I’d say so.
It is no secret that Chinese people for instance, believe that the only way to become wealthy is to own a lot of real estate.
Houses = Wealth for them.
They’re pretty impressed when you tell them that you have 4 properties in your family, never mind that those properties are in a village in the middle of nowhere.. because it’s property.
If you DON’T own a house, you can’t possibly become wealthy. It just isn’t in their general cultural mindset.
(Of course, not ALL Chinese people think like this, I am obviously generalizing.)
I know a Chinese family that owns a property in each of these cities:
- Tokyo, Japan
- Lake Tahoe, USA
- San Francisco, USA
- Sydney, Australia
Do they actually live or rent out these places when they aren’t there? No.
No one in their family can really live in all 4 locations at once unless one of their kids decides to relocate to Sydney or Tokyo, but they refuse to sell because the Chinese mindset is that the more properties, the better.
Especially in prestigious cities.
In fact, I’d wager that most people think Houses = Wealth although not to the extent that the Chinese take it.
How many times has someone told you: It’s time to start owning a house and building wealth.
Or: Owning a house is the only way you’ll become rich.
Upon hearing this, have you ever questioned them whether or not a house equals wealth?
I am not saying owning a house does NOT equal being wealthy, but consider this:
Isn’t having a $400,000 house really the same (for all intents and purposes) as having $400,000 in maxed out retirement accounts and in cash in the bank?
I’d rather have the latter to be honest (although both would be nice!), but assuming they’re both equal, $400,000 anywhere you put it is considered to be “wealth”.
I just prefer liquid assets over having a fixed one, as it is more mobile and less of a hassle.
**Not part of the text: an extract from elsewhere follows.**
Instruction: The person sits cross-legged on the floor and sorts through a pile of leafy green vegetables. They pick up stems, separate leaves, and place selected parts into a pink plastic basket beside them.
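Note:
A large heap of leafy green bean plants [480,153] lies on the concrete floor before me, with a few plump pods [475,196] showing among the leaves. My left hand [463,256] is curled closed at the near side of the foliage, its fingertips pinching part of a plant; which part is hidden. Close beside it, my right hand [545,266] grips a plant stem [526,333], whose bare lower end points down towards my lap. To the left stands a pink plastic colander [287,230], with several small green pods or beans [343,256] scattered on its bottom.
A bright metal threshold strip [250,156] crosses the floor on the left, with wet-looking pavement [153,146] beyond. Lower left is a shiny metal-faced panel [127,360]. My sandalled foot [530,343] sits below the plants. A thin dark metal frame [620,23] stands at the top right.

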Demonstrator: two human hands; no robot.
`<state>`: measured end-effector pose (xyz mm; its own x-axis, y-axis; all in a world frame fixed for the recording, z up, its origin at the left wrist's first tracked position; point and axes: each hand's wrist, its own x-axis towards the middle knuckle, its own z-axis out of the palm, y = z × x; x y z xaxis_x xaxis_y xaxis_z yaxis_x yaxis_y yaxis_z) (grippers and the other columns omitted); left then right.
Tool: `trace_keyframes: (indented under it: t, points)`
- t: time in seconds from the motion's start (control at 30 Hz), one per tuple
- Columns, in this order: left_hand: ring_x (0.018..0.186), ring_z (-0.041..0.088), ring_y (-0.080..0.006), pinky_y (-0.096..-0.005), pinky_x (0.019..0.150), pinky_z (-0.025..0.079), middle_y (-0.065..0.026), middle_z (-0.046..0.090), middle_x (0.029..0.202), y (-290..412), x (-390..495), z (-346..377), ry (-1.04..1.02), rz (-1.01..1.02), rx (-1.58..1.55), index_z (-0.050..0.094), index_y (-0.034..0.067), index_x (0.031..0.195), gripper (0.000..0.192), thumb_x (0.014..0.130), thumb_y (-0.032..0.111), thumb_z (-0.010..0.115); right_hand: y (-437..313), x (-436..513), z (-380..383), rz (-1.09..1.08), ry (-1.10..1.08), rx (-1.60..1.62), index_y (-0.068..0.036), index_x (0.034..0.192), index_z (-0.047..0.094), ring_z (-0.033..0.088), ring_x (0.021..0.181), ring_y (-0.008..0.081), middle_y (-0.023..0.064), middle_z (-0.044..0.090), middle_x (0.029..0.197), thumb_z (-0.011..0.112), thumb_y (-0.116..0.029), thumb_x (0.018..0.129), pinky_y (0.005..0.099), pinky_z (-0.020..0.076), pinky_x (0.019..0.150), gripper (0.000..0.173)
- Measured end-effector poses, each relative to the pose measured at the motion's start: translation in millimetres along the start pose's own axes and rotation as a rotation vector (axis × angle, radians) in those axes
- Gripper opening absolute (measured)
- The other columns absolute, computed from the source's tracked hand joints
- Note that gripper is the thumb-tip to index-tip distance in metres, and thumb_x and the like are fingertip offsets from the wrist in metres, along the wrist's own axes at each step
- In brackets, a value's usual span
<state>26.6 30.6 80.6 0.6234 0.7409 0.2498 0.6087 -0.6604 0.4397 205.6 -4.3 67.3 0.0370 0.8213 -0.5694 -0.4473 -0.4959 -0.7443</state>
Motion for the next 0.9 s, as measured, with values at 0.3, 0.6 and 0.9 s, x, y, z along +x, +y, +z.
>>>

The risk is still the same no matter which asset class you decide to stick your money
With houses, you run the risk of it dropping in value from a market crash… but it’s the same if you put your money in investments on the stock market, in index funds, bonds, cash, collectibles, antiques, or whatever other asset classes you decide to put your money in.
Having money instead of a house, just means you can spread it out over different things (bonds AND stocks) a lot easier than if it were all stuck in one spot.
Wherever you decide to keep your wealth, the best rule of thumb is to make sure it is diversified across all assets of wealth, rather than in one asset class alone.
In other words, do not keep all your golden eggs in one basket.
You are only going to cause yourself a world of hurt if you decide to put 90% of your wealth in a house or 90% of your wealth in stocks but none in bonds because then everything you have saved and owned in life, is dependent on it.